Grzegorz (“Greg”) A. Rempala (Rempała; born March 19, 1968) is a Polish-American applied mathematician who works on the theory and applications of complex stochastic systems.

==Biography==
Rempala studied mathematics at the University of Warsaw from 1987 to 1991, and worked at the Computer Science Institute of the Polish Academy of Sciences from 1991 to 1992. In 1992 he moved to the US
where in 1996 he completed his PhD thesis at Bowling Green State University. His advisor was Prof. Arjun K Gupta. In 1998 he nostrified his degree at the University of Warsaw in the Department of Mathematics. The chair of his nostrification committee was Prof. Stanisław Kwapień. In 2007 he received his habilitation from Warsaw University of Technology. From 1996 until 2008 Rempala was a professor (full professor from 2007) in the Department of Mathematics at the University of Louisville. In 2008 he joined the Department of Biostatistics at the Medical College of Georgia and in 2013 moved to The Ohio State University (OSU) where he is currently a professor in the Division of Biostatistics and in the Department of Mathematics. In 2016 he was named the interim director of the Mathematical Biosciences Institute at OSU, and served in this position until 2018.
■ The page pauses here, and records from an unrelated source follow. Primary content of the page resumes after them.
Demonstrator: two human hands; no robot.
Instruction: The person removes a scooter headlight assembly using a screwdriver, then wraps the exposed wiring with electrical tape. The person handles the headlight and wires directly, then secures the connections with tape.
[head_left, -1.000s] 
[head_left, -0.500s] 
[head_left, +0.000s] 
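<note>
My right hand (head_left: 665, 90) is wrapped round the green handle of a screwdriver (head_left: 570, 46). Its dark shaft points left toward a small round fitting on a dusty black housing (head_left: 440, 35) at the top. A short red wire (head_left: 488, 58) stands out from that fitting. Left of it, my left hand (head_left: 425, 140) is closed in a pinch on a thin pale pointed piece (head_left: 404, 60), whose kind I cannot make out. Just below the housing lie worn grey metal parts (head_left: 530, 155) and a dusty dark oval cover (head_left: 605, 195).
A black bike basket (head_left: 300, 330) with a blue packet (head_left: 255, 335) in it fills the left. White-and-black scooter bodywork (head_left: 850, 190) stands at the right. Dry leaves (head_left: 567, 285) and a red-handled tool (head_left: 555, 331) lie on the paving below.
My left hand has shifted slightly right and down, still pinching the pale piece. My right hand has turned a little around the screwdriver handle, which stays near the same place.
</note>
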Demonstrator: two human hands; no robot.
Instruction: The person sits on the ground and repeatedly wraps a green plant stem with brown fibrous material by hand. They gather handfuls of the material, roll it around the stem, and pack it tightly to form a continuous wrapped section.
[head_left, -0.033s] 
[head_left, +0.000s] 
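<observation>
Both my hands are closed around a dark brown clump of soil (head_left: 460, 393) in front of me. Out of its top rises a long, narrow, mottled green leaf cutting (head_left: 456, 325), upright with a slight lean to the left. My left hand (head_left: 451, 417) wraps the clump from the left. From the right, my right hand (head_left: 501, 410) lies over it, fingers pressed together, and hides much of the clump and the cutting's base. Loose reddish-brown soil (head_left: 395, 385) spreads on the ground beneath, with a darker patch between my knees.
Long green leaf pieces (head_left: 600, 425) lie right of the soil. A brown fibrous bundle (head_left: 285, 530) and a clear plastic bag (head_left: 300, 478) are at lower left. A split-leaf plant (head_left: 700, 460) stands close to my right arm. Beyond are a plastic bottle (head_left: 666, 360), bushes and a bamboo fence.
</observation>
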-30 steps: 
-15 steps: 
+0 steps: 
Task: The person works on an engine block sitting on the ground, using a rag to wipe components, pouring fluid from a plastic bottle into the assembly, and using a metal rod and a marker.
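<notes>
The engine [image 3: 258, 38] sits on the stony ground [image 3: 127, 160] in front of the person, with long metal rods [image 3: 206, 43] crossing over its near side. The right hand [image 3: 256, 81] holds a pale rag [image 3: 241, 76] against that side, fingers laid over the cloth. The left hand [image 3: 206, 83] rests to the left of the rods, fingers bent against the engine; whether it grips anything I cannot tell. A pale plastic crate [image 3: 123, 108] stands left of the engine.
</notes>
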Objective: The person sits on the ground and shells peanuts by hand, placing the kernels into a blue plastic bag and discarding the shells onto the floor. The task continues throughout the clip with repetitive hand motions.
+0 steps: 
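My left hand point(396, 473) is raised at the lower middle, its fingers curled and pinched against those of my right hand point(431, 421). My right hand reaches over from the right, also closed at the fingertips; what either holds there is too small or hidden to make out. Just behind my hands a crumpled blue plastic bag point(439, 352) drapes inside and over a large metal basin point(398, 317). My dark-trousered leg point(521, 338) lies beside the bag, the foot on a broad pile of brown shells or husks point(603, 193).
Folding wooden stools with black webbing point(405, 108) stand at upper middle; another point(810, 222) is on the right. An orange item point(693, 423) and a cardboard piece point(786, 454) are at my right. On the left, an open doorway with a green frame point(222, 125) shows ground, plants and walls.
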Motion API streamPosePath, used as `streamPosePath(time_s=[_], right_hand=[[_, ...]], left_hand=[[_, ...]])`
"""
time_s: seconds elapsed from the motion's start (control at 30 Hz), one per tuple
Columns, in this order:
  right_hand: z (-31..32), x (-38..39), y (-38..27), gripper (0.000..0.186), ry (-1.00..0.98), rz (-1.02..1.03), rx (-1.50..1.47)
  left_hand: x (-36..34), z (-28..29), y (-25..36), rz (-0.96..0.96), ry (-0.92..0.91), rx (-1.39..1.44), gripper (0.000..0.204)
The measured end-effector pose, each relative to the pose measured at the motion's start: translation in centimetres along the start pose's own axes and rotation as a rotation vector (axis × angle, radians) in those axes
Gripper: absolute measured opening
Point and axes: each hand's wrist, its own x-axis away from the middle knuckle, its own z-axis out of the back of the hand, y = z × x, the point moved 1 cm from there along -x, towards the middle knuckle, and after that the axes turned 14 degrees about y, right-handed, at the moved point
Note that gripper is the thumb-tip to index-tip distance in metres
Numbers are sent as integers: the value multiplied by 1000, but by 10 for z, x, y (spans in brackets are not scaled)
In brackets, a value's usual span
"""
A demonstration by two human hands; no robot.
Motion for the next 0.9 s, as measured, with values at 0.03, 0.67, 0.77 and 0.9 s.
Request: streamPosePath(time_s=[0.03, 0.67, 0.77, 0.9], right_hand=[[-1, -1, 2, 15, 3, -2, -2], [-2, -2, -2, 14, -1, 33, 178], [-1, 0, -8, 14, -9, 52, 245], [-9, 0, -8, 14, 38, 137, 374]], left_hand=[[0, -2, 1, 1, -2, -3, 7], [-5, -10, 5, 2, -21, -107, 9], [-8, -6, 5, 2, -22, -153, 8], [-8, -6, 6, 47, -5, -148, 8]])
His wife, Helena Rempala, is a professor of clinical psychology in the Department of Psychiatry and Behavioral Health at OSU. They have two sons, Jaś and Antoś.

==Scientific interests==
Rempala is known for his work on random matrices, in particular on a random permanent function. He has also established some results in nonparametric statistics related to central limit theorems for products of random variables. He has worked on mathematical models of chemical reactions, diversity of molecular populations, and disease spread across contact networks. His more recent work focuses on dynamical survival analysis for epidemic models. He is a collaborator of the IBS Biomedical Mathematics Group.